→ Task prompt: The copy must match the data word for word and contain no pictures.

→ Given information:
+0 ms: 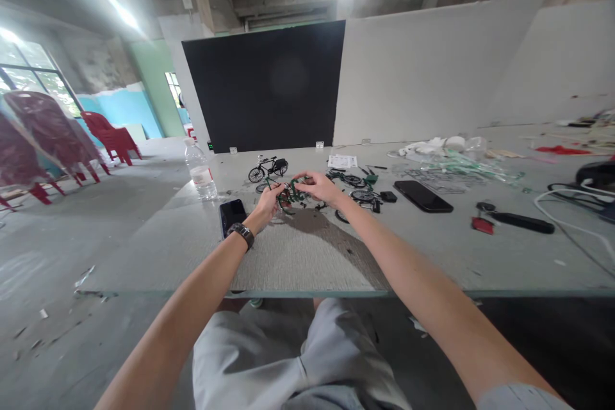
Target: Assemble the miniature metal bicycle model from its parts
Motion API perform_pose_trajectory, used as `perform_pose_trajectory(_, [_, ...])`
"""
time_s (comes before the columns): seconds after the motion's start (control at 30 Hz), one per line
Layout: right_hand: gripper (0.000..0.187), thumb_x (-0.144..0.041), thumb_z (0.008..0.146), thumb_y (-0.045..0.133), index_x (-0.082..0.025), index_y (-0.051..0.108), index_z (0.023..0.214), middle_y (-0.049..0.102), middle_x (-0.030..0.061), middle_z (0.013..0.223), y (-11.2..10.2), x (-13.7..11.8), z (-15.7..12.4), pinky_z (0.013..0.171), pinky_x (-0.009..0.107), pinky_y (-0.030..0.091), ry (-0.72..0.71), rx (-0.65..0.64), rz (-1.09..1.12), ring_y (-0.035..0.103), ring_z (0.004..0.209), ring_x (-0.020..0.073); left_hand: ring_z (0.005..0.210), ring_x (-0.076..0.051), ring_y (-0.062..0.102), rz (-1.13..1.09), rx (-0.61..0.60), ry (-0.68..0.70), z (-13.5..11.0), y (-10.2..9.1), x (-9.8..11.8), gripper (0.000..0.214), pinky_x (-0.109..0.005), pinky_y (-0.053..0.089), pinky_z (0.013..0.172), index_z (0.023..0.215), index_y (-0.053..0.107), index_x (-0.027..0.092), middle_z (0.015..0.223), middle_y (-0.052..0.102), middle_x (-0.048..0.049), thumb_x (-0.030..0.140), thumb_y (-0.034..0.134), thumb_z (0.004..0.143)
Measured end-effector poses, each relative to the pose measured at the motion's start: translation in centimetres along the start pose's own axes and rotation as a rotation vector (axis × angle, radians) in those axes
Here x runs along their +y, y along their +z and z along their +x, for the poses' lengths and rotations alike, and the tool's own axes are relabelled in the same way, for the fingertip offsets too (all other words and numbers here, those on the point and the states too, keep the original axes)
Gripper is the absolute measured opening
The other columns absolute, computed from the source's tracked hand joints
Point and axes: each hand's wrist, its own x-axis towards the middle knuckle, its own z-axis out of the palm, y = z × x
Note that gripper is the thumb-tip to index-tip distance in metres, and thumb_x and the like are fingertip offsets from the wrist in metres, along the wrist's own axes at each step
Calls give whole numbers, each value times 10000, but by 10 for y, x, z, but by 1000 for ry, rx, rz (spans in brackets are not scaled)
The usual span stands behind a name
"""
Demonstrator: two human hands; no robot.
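Just above the table, my left hand [270,203] has its fingers closed on a small green model bicycle [287,197]. From the other side my right hand [318,186] pinches the same green model, thumb and fingertips together. My fingers cover parts of it, so its finer details are hidden. A finished-looking black model bicycle [268,168] stands upright behind my left hand. To the right of my right hand lie loose model bicycle parts with black wheels [364,196] and dark green pieces [343,175].
A water bottle [202,173] stands at the left, near a phone [232,214]. Farther right lie a black phone [423,196], a black-handled tool [521,222], a red item [482,225] and a white cable [571,221]. Clear plastic bags [451,147] and a printed sheet [343,161] lie behind.
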Motion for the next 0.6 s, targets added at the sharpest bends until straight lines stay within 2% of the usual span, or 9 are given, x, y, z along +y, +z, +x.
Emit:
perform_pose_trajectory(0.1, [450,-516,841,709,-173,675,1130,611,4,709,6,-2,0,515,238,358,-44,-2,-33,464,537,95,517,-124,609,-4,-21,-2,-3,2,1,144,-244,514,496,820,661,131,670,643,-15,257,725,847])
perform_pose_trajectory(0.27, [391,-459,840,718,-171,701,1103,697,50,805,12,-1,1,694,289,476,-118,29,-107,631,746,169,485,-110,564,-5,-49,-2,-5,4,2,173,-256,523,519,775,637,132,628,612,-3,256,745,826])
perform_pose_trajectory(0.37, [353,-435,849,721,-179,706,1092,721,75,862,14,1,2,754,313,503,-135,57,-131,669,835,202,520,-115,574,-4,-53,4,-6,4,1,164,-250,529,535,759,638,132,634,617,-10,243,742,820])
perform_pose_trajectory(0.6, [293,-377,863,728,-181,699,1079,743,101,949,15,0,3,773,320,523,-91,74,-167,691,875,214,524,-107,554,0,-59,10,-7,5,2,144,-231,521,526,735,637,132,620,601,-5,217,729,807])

→ Answer space:
+0 ms: 
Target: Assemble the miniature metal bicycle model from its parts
Motion API perform_pose_trajectory, used as `perform_pose_trajectory(_, [_, ...])`
"""
time_s (comes before the columns): seconds after the motion's start (control at 30 Hz), one per line
Layout: right_hand: gripper (0.000..0.187), thumb_x (-0.144..0.041), thumb_z (0.008..0.146), thumb_y (-0.045..0.133), index_x (-0.082..0.025), index_y (-0.051..0.108), index_z (0.023..0.214), middle_y (-0.049..0.102), middle_x (-0.030..0.061), middle_z (0.013..0.223), y (-11.2..10.2), x (-13.7..11.8), z (-15.7..12.4), pinky_z (0.013..0.171), pinky_x (-0.009..0.107), pinky_y (-0.030..0.091), ry (-0.72..0.71), rx (-0.65..0.64), rz (-1.09..1.12), ring_y (-0.035..0.103), ring_z (0.004..0.209), ring_x (-0.020..0.073); left_hand: ring_z (0.005..0.210), ring_x (-0.076..0.051), ring_y (-0.062..0.102), rz (-1.13..1.09), rx (-0.61..0.60), ry (-0.68..0.70), z (-13.5..11.0), y (-10.2..9.1), x (-9.8..11.8), gripper (0.000..0.214), pinky_x (-0.109..0.005), pinky_y (-0.053..0.089), pinky_z (0.013..0.172), index_z (0.023..0.215), index_y (-0.053..0.107), index_x (-0.027..0.092), middle_z (0.015..0.223), middle_y (-0.052..0.102), middle_x (-0.048..0.049), thumb_x (-0.030..0.140), thumb_y (-0.034..0.134), thumb_z (0.004..0.143)
Measured end-effector poses, each relative to the pose measured at the motion's start: translation in centimetres along the start pose's own axes and rotation as a rotation vector (axis × angle, radians) in those axes
Here x runs along their +y, y along their +z and z along their +x, for the poses' lengths and rotations alike, and the tool's own axes are relabelled in the same way, for the fingertip offsets too (all other words and numbers here, those on the point and the states too, keep the original axes)
Gripper is the absolute measured opening
The other columns absolute, computed from the source's tracked hand joints
Point and axes: each hand's wrist, its own x-axis towards the middle knuckle, its own z-axis out of the palm, y = z × x
Note that gripper is the thumb-tip to index-tip distance in metres, and thumb_x and the like are fingertip offsets from the wrist in metres, along the wrist's own axes at each step
Calls give whole numbers, each value times 10000, but by 10 for y, x, z, but by 1000 for ry, rx, rz (spans in brackets are not scaled)
The usual span stands behind a name
"""
Demonstrator: two human hands; no robot.
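Just above the table, my left hand [270,203] has its fingers closed on a small green model bicycle [287,197]. From the other side my right hand [318,186] pinches the same green model, thumb and fingertips together. My fingers cover parts of it, so its finer details are hidden. A finished-looking black model bicycle [268,168] stands upright behind my left hand. To the right of my right hand lie loose model bicycle parts with black wheels [364,196] and dark green pieces [343,175].
A water bottle [202,173] stands at the left, near a phone [232,214]. Farther right lie a black phone [423,196], a black-handled tool [521,222], a red item [482,225] and a white cable [571,221]. Clear plastic bags [451,147] and a printed sheet [343,161] lie behind.
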Motion for the next 0.6 s, targets added at the sharpest bends until straight lines stay within 2% of the usual span, or 9 are given, x, y, z along +y, +z, +x.
Emit:
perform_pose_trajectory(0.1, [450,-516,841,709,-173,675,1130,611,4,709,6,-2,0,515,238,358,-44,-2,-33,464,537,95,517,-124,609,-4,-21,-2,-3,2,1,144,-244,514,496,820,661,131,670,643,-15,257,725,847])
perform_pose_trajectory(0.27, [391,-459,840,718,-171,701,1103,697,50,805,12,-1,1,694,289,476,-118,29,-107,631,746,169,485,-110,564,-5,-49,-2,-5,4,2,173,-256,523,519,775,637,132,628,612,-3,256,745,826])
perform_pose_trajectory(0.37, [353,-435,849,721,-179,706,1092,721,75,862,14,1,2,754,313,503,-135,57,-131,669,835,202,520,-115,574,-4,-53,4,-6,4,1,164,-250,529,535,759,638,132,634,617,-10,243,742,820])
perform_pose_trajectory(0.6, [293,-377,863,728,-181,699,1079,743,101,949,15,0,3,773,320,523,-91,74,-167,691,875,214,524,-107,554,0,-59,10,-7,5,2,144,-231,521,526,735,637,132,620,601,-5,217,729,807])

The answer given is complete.